Raceland mk2 coils, stock control arms, axles, and various other parts. Car works great, and rides nice.


----------



## vr2jetta (Dec 16, 2007)

*Re: (Nevaeh_Speed)*


_Quote, originally posted by *Nevaeh_Speed* »_Raceland mk2 coils, stock control arms, axles, and various other parts. Car works great, and rides nice.

No 'plus suspension' for you then?


----------



## Nevaeh_Speed (Jul 9, 2004)

*Re: (vr2jetta)*

I found no need to swap over to plus suspension... Just swapped another VR6 for a friend this weekend... Same setup, with girling 60's.


----------



## all-starr-me (Jul 14, 2003)

*Re: Lets talk MK2 vr6 suspension! (vr2jetta)*

with the plus suspension either get the offset chamber bolts like eibach sells or slot/drill the upper hole longer for more adjustment. 
the problem is that the strut towers are much closer on a mk2 so adding the wider arms moves the knuckles out more than most struts accommodate. 
also get matched springs/shocks. most konis and bilstiens are too long for more than 2" of drop. either get a matched cupkit or coils. I would stay away from the racelands/fk streetlines/vmaxx etc cheap coils. the spring rate aren't heavy enough and the shocks are gonna dampen enough for the extra weight of a VR. it will seem very unstable at speeds and roll alot. get good trusted weitec/H&R/ST cup kits or koni/B&G/higher end FK/weitec/H&R/Vogtland/KW/bilstein coils if you plan on driving it hard.
those cheap coils are fine on a 1.8 or 2.0L, but you really get what you pay for.


----------



## vr2jetta (Dec 16, 2007)

*Re: Lets talk MK2 vr6 suspension! (all-starr-me)*


_Quote, originally posted by *all-starr-me* »_with the plus suspension slot/drill the upper hole longer for more adjustment. 

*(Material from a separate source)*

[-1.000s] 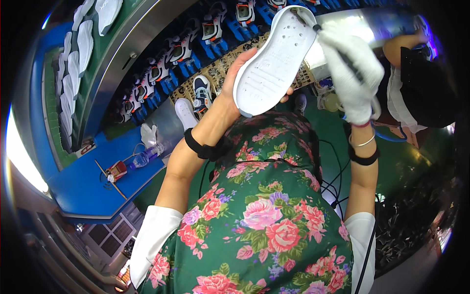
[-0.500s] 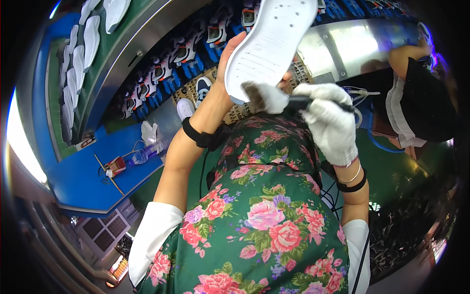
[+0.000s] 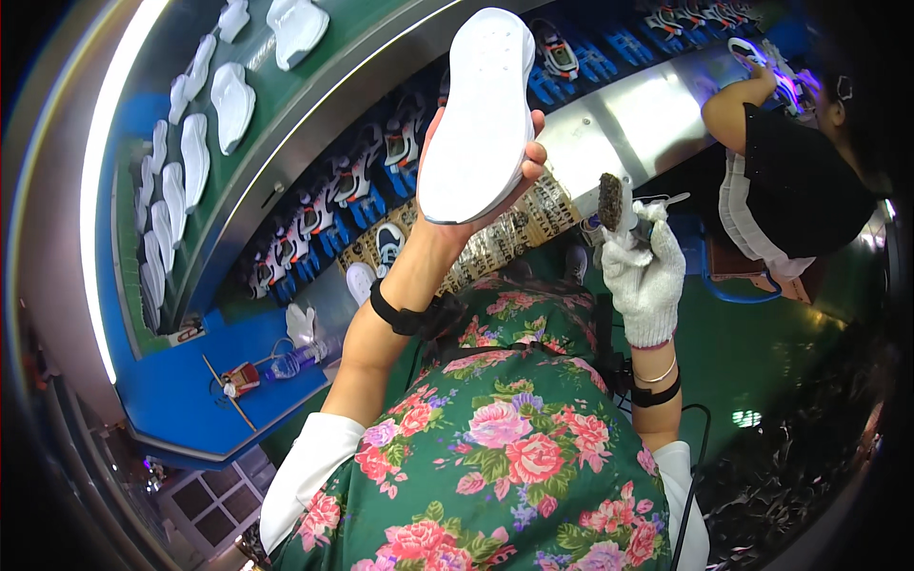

I was thinking this too but wasnt sure if doing this would compromise the integrity of the strut housing.


_Quote, originally posted by *all-starr-me* »_
the problem is that the strut towers are much closer on a mk2 so adding the wider arms moves the knuckles out more than most struts accommodate. 


That is exactly what I was think but you just said it better. 
I will look into the camber bolts, but honestly I am more of a DIYer so slotting will probably be the way to go. This is the wifes car so it isn't driven hard much at all. Most of the beatings are dished out to the E30.


----------



## dubbinmk2 (Jan 15, 2008)

i look at it liek this spend $600-1200 on suspention now and never touch it again......you get for what you pay


----------



## vr2jetta (Dec 16, 2007)

*Re: (dubbinmk2)*


_Quote, originally posted by *dubbinmk2* »_i look at it liek this spend $600-1200 on suspention now and never touch it again......you get for what you pay 


I get that, but what application do you buy for?! MK2? MK3? B3? VR? 8v? 16v? What?


----------



## dubbinmk2 (Jan 15, 2008)

*Re: (vr2jetta)*


_Quote, originally posted by *vr2jetta* »_

I get that, but what application do you buy for?! MK2? MK3? B3? VR? 8v? 16v? What?


you buy an mk3 if it's a vr6, liek mine was from 1995 so I got 1995 H&R cup kit and installed on my mk2


----------



## vr2jetta (Dec 16, 2007)

*Re: (dubbinmk2)*


_Quote, originally posted by *dubbinmk2* »_

you buy an mk3 if it's a vr6, liek mine was from 1995 so I got 1995 H&R cup kit and installed on my mk2 

You are not having any issues with the spring bottoming out? Does it sit low enough? Do you have any pics? What size wheels are you running?


----------